This, Sir, is no exaggeration of the facts. Enter the town meetings and see. If in all cases these characters do not come prominently forward to the eye, it is only because policy suggests they should keep in the back ground in order the better to carry their point. To the free observer the proceedings in a town meeting are dramatically interesting. These assemblies, once perhaps the seats of truth, of liberty, of safety, have now become a mimic scene, in which the wires that move the puppets are so obvious to all but the acting parties that their sober seriousness, as well as their moral utility, is entirely gone. It is a fact for the historians to note that the most elevated and energetic men of the age, have long ceased to participate in politics. Another fact is sometimes added. Namely that the entire town declines to act in that capacity so far as a legislative representative is concerned. What person of moral feeling reproaches a town for this course? None. It is rather accepted as a symptom of more profound thought and a deeper insight into the moral ordering of human affairs. In such towns the hinderative conservatism of lawyers, doctors, and bankers, is on the decline, and the progressive conservatism of industrious moral thought is on the ascendant. Such men have already adopted some steps towards a voluntary government, and they have only to proceed onwards and attain the whole. They are beginning to be liberated from the farcical incubus of the legal, medical, and pecuniary night-mare.

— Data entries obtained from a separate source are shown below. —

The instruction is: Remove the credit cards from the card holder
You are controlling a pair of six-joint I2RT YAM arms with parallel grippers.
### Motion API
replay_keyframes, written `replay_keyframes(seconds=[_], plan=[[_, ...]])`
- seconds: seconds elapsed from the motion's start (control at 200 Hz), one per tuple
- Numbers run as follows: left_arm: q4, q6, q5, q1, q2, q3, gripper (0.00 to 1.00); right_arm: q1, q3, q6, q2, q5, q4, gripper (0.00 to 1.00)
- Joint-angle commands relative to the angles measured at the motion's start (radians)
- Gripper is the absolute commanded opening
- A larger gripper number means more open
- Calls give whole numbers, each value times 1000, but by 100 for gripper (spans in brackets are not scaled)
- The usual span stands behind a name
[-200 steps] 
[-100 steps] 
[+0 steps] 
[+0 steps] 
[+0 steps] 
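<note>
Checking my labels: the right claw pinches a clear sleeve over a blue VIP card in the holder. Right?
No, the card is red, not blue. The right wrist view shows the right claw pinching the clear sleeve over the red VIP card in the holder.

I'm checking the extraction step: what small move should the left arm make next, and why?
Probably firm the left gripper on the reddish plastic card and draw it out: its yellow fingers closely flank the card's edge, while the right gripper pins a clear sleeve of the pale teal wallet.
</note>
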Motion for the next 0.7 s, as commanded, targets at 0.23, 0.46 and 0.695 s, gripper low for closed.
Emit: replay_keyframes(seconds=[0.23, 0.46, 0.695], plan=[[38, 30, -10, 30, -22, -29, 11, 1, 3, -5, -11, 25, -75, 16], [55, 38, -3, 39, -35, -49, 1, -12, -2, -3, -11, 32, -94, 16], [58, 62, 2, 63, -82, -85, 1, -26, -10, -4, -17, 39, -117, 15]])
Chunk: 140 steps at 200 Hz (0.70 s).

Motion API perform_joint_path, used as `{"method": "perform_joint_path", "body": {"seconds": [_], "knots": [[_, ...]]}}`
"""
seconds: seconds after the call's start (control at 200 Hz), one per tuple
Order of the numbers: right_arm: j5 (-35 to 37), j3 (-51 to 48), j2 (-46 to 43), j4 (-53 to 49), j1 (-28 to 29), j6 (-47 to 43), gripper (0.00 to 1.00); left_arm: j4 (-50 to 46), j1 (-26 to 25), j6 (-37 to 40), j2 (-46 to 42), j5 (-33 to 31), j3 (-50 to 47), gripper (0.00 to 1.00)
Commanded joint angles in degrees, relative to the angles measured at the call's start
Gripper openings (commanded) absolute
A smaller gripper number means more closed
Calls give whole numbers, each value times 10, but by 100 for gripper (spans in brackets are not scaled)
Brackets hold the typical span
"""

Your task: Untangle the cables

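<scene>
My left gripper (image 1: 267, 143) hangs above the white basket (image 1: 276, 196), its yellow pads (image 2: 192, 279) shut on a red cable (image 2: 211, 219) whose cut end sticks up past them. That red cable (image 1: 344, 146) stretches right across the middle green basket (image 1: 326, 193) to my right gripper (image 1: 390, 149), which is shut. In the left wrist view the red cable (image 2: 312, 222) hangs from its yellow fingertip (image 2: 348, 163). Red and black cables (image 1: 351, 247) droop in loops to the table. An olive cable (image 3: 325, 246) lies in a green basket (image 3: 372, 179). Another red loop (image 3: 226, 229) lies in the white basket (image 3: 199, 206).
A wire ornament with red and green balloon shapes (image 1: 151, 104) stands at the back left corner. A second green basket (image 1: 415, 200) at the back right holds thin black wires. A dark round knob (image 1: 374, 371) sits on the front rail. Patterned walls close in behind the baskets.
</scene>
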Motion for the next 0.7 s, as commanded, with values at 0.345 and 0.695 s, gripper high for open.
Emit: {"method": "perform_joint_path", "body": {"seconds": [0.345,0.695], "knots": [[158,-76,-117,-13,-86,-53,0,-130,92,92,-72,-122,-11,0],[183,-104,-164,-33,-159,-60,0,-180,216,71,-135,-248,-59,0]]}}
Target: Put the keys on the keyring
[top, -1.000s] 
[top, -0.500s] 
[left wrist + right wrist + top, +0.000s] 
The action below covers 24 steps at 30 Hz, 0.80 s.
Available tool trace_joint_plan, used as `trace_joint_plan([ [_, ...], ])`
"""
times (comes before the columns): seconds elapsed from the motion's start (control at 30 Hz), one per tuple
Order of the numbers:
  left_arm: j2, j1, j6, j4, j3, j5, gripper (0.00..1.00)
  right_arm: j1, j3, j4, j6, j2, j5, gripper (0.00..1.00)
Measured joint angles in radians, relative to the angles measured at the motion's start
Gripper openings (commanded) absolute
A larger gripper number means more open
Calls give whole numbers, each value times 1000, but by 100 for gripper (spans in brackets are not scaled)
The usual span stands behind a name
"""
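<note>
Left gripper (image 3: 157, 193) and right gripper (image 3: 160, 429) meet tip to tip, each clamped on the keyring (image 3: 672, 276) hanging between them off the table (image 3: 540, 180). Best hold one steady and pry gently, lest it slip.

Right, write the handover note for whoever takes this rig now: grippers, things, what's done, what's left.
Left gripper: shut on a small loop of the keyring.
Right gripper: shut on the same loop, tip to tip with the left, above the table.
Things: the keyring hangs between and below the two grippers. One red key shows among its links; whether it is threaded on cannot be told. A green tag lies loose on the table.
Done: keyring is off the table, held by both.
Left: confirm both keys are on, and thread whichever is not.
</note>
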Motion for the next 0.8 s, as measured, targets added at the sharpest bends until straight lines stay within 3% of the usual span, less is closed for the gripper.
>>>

Now of all those other things which the town does, of which could we not be discharged as safely as from the legislative? – “The Schools,” perhaps it will be said, “must be cared for.” “Education is an object worth any price; and though our political functions involve many follies or errors, yet this item alone counterbalances them all.” Such is the language, such the feeling of many. But how fallacious is it to suppose that any political machinery, any ferocious government, need be set in motion for this noble purpose. Let fact be known to every sincere mind that this mixture of education and politics is only a contrivance to gild the iron chains by which men are so despotically bound. In some of the most educated countries on earth, Scotland and England for instance, the government has seldom interfered in any way, and then its help has generally been that of a bear in the boat, which wrecked the passengers. The true school is doubtless the parental home. The parents who produced should educate the children. All that is now accomplished by a forced taxation to secure that information to the children which they are denied at home could as well be done by a voluntary union amongst the interested parties untainted by that demoralizing force which compels a parent to contribute who is able and willing and does devote himself daily to the education of his offspring.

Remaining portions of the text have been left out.